9. Telemedicine’s impact on facility sizes.
Many service lines will likely need smaller outpatient centers in the future as telemedicine reduces the need for exam rooms, waiting rooms, and support spaces. Telemedicine has flourished throughout this crisis, allowing clinicians to perform routine check-ups and triage with patients without putting either doctor or patient at risk. While the future reimbursement for telemedicine is unclear, the impact on these designs will be enormous. The technology is relatively cheap, physicians can see more patients in the same amount of time, and there are virtually no space requirements.
10. Isolation operating rooms and cath labs.
Setting up key spaces that allow for social distancing in design will be predominant. Healthcare entrances will need to consider queuing in line with social distancing and biometric temperature screening requirements.
The Centers for Disease Control and Prevention guidelines on how to operate on an infectious patient require that the operating room remain positively pressurized, that it stays sealed throughout the surgery, and that no activity takes place within the room for an extended time after intubation and extubation. While important, these processes greatly extend the length of surgical cases and limit staff mobility in and out of the room before, during, and after cases. To function more effectively and efficiently, many more hospitals will want ORs and cath labs with the proper airflow and design to protect the patient from surgical infection while protecting the staff in the room and the surrounding facility from the patient. This will need the addition of pressurized anterooms from the OR to both the hallway and the surgical core or control room, careful balancing of HVAC systems, and modeling of airflow within the lab or the operating room itself to ensure that potentially contaminated air is drawn away from the staff to minimize the risk of infection.
Conclusion:
Healthcare planners, architects, and designers must take a leading role in creating safer healthcare spaces in a post-COVID-19 world. Executing these types of innovative strategies along with the recommendations of distancing and avoiding contact will let patients receive care in safer spaces.

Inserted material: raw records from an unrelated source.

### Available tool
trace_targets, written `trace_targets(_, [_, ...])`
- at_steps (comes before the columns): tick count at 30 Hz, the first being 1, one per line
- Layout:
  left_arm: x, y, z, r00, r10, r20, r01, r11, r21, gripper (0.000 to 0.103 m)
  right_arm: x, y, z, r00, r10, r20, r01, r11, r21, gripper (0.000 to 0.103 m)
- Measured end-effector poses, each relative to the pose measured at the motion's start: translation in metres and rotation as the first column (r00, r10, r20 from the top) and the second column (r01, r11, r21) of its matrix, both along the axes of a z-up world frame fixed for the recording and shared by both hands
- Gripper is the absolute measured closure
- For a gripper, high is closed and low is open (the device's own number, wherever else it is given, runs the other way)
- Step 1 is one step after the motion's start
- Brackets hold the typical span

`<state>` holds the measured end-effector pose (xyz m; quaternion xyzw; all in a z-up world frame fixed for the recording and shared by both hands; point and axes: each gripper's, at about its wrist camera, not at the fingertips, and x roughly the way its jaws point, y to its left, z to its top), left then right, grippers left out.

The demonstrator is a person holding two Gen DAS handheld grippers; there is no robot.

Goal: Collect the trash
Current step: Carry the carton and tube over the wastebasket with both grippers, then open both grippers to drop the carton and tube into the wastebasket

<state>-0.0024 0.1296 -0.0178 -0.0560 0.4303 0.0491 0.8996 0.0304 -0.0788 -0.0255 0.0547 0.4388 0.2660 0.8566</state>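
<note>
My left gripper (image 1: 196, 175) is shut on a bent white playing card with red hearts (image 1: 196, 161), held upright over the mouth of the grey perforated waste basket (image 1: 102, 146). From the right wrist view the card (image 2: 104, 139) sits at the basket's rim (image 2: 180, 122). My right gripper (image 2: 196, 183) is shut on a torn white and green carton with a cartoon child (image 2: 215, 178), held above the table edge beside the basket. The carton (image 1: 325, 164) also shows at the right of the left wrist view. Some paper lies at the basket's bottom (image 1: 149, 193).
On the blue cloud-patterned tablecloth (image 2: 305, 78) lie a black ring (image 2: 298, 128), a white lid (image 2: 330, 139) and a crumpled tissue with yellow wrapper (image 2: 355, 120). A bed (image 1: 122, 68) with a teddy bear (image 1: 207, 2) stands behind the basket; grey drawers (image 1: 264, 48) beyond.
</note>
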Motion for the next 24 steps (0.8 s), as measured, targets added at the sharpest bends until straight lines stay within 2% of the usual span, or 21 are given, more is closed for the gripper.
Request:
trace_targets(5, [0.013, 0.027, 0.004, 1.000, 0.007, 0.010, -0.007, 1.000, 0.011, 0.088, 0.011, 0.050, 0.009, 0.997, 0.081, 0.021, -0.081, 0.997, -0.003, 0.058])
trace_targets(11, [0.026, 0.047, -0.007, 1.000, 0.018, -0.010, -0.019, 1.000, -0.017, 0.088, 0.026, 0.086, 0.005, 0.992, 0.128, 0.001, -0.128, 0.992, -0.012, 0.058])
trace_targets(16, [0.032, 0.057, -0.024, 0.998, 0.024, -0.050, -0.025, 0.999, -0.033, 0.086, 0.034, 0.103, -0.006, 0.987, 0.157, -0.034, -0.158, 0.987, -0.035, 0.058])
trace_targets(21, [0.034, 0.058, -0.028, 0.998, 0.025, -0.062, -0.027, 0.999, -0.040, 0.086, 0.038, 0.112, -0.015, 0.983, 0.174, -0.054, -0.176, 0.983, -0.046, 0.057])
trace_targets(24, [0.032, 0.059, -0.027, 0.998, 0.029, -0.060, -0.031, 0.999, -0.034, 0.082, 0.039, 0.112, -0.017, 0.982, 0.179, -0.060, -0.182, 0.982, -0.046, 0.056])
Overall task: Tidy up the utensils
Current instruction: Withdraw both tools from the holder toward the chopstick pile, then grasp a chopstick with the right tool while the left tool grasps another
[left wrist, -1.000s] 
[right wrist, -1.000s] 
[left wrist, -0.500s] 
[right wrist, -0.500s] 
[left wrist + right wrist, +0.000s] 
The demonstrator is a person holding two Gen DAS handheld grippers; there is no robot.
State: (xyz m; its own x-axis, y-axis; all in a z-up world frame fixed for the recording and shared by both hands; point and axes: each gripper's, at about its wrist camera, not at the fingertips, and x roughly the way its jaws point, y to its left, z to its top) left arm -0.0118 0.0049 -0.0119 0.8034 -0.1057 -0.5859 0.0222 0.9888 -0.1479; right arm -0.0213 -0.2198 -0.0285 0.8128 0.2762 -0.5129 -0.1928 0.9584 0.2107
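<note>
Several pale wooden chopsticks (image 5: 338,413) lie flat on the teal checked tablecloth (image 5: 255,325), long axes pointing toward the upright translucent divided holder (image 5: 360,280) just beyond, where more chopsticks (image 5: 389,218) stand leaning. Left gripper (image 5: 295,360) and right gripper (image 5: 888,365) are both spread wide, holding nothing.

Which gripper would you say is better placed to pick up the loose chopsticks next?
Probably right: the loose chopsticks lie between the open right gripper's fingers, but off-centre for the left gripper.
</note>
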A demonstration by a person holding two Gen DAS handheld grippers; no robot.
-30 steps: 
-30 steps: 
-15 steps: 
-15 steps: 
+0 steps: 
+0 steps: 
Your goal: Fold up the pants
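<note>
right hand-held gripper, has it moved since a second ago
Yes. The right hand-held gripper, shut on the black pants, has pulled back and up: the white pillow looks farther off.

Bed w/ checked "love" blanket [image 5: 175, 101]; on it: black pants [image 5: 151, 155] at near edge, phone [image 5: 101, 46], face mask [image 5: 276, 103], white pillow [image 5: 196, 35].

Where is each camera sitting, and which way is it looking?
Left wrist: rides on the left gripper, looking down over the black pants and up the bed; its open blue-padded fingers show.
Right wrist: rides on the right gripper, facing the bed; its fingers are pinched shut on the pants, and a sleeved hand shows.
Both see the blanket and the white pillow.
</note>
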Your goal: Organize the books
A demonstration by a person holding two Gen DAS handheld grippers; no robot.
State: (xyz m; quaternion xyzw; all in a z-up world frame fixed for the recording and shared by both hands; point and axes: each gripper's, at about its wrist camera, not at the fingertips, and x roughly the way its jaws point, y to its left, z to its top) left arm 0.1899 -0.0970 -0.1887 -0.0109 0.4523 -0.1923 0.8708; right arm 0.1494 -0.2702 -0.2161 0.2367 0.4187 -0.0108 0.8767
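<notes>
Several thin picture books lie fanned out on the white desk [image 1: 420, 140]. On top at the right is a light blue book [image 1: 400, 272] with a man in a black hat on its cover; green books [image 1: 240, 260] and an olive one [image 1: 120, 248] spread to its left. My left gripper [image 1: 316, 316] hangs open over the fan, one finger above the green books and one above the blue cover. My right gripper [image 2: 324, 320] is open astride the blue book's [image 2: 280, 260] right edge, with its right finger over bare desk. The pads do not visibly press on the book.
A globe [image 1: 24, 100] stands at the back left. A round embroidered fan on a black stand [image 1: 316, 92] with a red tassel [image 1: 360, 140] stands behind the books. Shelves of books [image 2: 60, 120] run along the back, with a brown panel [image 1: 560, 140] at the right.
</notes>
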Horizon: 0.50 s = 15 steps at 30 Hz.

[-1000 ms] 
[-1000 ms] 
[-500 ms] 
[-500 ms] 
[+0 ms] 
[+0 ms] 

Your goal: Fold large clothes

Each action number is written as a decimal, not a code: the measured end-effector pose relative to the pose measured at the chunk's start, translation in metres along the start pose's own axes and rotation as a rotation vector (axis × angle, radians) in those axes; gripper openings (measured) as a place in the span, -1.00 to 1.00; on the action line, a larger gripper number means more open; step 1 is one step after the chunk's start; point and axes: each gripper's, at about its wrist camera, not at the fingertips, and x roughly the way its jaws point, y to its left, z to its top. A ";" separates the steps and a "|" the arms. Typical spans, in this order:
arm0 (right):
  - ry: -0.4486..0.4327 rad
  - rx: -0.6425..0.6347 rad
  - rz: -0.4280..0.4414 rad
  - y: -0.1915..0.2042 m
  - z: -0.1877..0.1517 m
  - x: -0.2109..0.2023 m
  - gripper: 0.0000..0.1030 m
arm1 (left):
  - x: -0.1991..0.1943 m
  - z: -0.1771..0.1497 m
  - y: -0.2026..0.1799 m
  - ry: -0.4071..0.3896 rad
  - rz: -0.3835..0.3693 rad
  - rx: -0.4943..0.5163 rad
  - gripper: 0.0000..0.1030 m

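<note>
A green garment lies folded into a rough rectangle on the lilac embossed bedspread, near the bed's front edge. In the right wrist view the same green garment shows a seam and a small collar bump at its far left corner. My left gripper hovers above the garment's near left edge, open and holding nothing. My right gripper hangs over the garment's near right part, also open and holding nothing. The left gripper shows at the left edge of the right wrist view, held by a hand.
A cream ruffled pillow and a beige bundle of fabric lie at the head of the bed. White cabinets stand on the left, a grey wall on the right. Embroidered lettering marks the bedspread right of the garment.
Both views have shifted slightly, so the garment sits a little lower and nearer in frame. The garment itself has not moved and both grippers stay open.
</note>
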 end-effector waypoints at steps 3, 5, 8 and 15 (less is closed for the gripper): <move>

Unlike most healthcare design trends that develop over several years, these changes have already become essential in just a few short weeks, as hospitals and health systems are forced to figure out how to take emergency changes with limited supplies and resources. In the coming years, healthcare organizations will need to adjust their operations for future pandemics, codes will need to be rewritten to safely meet these new situations, and government grants will be necessary to promote hospitals to make these changes permanent.
The healthcare design industry has a responsibility now to help reimagine the future of healthcare design to best lodge these new operational realities.